Cinta Buta Pada Bengkoang Dengan Not Looking-nya

by - November 03, 2020


Senin kemarin, karena tahu saya lagi gabut, Eko menelpon saya kalau ia sedang ada di masjid bersama Zilin. Tanpa panjang lebar, saya mengambil kontak, menyalakan motor, dan meluncur ke sana. Setibanya di sana, saya mematikan motor dan langsung nyeletuk kepada dua orang yang sedang rebahan di teras masjid: orang kok gak ada gunanya. Sontak, kami tertawa. 
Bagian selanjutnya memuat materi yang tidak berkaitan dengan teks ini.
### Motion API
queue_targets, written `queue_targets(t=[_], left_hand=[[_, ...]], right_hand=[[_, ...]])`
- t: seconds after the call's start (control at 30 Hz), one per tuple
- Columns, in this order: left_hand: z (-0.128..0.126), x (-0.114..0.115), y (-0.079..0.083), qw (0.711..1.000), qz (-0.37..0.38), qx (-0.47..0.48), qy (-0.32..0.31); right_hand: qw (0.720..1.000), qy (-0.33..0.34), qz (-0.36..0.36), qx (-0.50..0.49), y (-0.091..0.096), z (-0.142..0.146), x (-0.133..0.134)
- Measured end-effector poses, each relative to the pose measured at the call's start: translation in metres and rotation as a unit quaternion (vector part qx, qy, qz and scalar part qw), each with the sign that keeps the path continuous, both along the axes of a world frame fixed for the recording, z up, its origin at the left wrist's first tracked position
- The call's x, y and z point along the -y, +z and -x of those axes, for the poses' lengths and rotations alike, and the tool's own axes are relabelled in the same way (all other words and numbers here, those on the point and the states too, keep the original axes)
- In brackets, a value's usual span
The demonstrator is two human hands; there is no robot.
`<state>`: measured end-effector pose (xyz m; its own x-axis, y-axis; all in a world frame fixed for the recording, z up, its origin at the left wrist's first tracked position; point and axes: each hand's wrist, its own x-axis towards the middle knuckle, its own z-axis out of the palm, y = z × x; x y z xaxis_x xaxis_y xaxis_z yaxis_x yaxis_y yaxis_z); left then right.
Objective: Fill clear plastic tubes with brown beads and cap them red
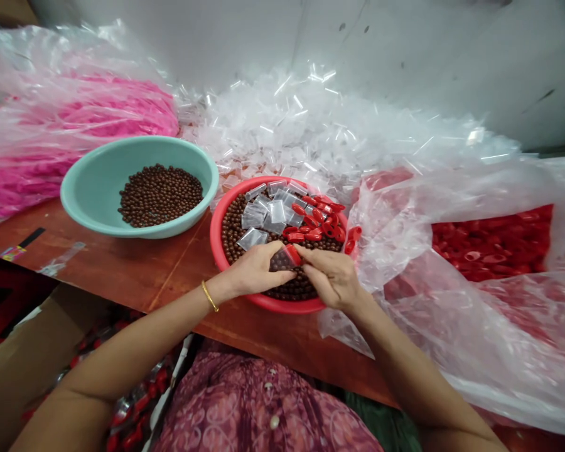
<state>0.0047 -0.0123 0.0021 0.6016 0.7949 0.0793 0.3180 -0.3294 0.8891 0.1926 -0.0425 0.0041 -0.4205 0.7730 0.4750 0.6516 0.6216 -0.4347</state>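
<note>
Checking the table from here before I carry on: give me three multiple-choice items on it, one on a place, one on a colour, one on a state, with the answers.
1. Where do the small clear bags lie?
A) On the brown balls in the red basin
B) On the floor
C) Under the table

2. What colour is the other basin, which holds brown balls?
A) Pink
B) Yellow
C) Teal

3. What are the left hand and right hand doing?
A) Resting flat on the table
B) Pinching one small clear bag together over the red basin
C) Lifting the other basin

Answers:
1 A: the bags show on top of the balls, inside the red rim.
2 C: its wall is plainly teal.
3 B: fingers of both hands meet on that bag.
</note>
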Motion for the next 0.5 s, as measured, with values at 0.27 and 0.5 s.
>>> queue_targets(t=[0.27, 0.5], left_hand=[[-0.001, 0.005, 0.006, 0.997, -0.010, -0.068, -0.018], [-0.003, 0.008, 0.008, 0.969, -0.094, -0.229, -0.019]], right_hand=[[0.936, -0.054, 0.228, -0.264, 0.001, 0.045, -0.029], [0.963, 0.006, 0.217, -0.160, 0.001, 0.051, -0.026]])
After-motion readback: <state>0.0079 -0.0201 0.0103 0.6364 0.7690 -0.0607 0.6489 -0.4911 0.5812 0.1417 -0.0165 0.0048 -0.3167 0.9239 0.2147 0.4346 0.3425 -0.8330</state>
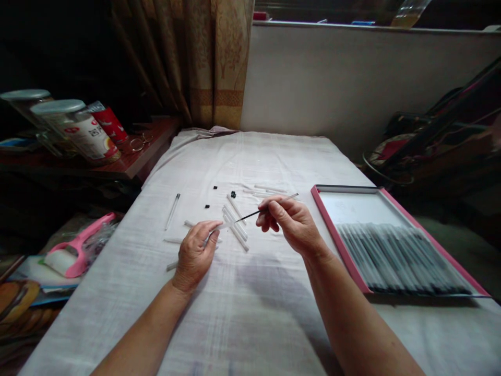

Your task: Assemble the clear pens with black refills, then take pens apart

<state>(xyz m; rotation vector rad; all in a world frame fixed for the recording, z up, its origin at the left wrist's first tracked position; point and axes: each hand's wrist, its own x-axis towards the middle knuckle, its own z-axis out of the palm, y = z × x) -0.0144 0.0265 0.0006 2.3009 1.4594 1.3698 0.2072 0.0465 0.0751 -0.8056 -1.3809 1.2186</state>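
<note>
My left hand (pixel 194 251) rests on the white cloth (pixel 250 292) and pinches a clear pen barrel (pixel 224 226) that points right. My right hand (pixel 291 219) pinches a thin ink refill (pixel 250 214), its dark tip aimed left at the barrel's open end, a short gap between them. Several loose clear barrels (pixel 236 225) lie on the cloth just beyond both hands. Small black caps (pixel 233 194) are scattered farther back. One assembled pen (pixel 172 210) lies alone to the left.
A pink-rimmed box lid (pixel 329 219) at the right holds a row of several finished pens (pixel 395 256). On a wooden side table (pixel 133 162) to the left stand jars (pixel 78 130). A pink lint roller (pixel 74 253) lies lower left. A curtain and a wall stand behind.
</note>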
Ini sudah kesekian kalinya kami berkumpul gak jelas. Maklum, jika kami kumpul itu artinya masing-masing dari kami sedang tidak kerja dan gabut. Itulah alasan kenapa selalu ada celetukan kami tak guna. Ya memang di waktu bersamaan kami menyadari, jutaan orang sedang sibuk bekerja. Tapi tidak bagi kami. Astaghfirullahaladzim.

Sebetulnya, saya tak terlalu mahfum kenapa Eko mengajak saya nusul ke masjid. Apakah Eko mengajak Sholat, oh tentu tidak. Apakah akan mengajak saya ke Petung, sepertinya tidak juga. Entahlah, kan saya sudah bilang saya tidak paham alasan Eko mengajak saya.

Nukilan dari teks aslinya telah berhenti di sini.